Lesdites constellations, installées sur le barrage de compensation 4, c’est une création en verre soufflé de la Française Mathilde Caylou, qui fait ainsi tomber les étoiles dans l’eau. Chaque étoile – sphère de 15 m de diamètre – a l’allure d’une bouée, lestée, et l’ensemble donne l’illusion d’une cartographie céleste devenue amphibie. Miroir inversé. Et magie décuplée à la tombée la nuit, en raison des pigments luminescents que recèle chaque étoile, interrogeant notre relation à l’infiniment grand.


En aval du pont de Kaundorf, arrimées à la rive, face à la canopée, 3 petites sculptures de tôle –conique, ronde et en tambour – s’offrent à l’oreille du passant. C’est le projet Aquacanta du collectif franco-italien d-o-t-s, une invitation à prendre le temps d’écouter les rumeurs de la rivière et du vivant qui l’habite, sous l’effet (ou non) du vent. Projet assorti d’une publication (en cours) fusionnant réalité (du biotope) et fiction – surgirait un poisson troubadour qu’on s’en étonnerait peu…
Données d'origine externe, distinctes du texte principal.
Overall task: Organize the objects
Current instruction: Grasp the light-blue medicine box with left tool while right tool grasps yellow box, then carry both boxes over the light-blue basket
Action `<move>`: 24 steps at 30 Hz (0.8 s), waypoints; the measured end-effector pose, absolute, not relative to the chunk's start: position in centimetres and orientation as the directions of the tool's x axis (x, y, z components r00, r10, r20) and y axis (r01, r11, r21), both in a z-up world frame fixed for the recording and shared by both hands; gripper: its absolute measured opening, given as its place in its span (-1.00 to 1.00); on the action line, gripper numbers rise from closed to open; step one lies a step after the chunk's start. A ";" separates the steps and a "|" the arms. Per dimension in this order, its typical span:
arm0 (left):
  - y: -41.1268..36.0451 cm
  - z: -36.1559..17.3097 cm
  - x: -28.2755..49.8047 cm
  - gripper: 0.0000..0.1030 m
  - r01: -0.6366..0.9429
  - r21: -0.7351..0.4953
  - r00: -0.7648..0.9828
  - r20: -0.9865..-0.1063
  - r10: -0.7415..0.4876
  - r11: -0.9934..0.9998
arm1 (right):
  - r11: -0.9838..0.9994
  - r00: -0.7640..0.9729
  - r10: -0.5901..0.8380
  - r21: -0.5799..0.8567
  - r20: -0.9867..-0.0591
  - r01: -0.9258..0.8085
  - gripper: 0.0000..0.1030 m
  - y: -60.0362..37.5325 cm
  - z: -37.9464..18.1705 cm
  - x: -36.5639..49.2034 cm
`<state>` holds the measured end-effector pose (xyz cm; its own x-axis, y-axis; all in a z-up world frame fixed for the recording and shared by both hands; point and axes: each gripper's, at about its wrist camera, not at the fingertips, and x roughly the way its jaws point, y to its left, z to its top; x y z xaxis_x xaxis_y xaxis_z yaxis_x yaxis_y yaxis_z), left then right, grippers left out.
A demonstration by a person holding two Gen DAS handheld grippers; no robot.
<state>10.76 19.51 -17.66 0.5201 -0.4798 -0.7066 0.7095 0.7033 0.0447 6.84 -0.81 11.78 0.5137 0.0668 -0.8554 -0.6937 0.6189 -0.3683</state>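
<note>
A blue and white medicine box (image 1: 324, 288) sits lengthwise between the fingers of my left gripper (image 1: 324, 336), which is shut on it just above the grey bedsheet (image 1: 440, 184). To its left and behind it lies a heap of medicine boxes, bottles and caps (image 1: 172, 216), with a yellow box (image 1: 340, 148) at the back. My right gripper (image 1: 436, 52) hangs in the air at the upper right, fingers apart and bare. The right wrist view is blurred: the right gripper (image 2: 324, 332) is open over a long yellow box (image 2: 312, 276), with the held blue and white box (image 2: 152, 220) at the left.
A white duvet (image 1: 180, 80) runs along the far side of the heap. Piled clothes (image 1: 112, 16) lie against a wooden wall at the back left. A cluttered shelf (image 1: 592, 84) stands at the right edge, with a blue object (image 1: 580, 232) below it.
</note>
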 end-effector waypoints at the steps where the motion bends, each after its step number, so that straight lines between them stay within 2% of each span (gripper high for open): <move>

C’est sur le camping im Aal que le collectif (belge) La Bonneterie a porté son dévolu, construisant en bois (toutes planchettes récupérées), là sur une zone herbeuse de parking-caravaning, un très joli dispositif… pastichant un lavomatique, avec bacs disposés en escalier où l’eau circule, se souille puis s’épure grâce à des plantes filtrantes. Dans l’absolu, Utopian Laundromat serait ainsi une réinvention, en pleine nature, du collectif lavage du linge à la main censé réconcilier tâche domestique et espace de convivialité. Pour ce qui est de l’aspect social, c’est gagné, c’est même jouissif. Pour ce qui est d’une résistance aussi manuelle que verte et économe à l’addiction du confort de la machine moderne, c’est possible. Sinon, c’est un tantinet sexiste, sinon joyeusement régressif, en écho à cette servitude de jadis d’aller à la fontaine pour battre les draps, une corvée accouchant d’un métier, celui de lavandière, au demeurant aussi révolu que typiquement féminin.


Amazon is a River, visible sur le barrage de compensation2, c’est un échafaudage affolant, une sorte de reconstitution verticale de salle de bain, avec un savant (et séduisant) jeu de bascule d’eau d’un récipient à un autre, d’un niveau à l’autre, du verre au WC (visuel ci-dessus, photo ©Lucas Facer). Dans le concept, il s’agit d’une horloge hydraulique qui évalue la richesse au lieu du temps. Postulons ainsi que l’eau en circulation symbolise le salaire minimum, soit, un verre d’eau (rempli en 0,36 seconde) vaut un euro, tandis que celle boquée par le barrage évoque la fortune de Jeff Bezos, fondateur d’Amazon (d’où le titre).

 

Ce 8 juin, WaterWalls 2024 c'est un programme de lancement créatif: déambulation parmi les projets mais aussi spectacle-concert Belgican Rhapsody par Max Vandervorst et spectacle du Professor Aqua-Wass par Lex Gillen. Parallèlement, des ateliers en famille sont proposés, tels que les «Phonoscopes» avec Hadrien Vénat et le «Coulage de sucre» avec Mathilde Caylou, offrant des opportunités uniques de création et de découverte artistique pour tous les âges.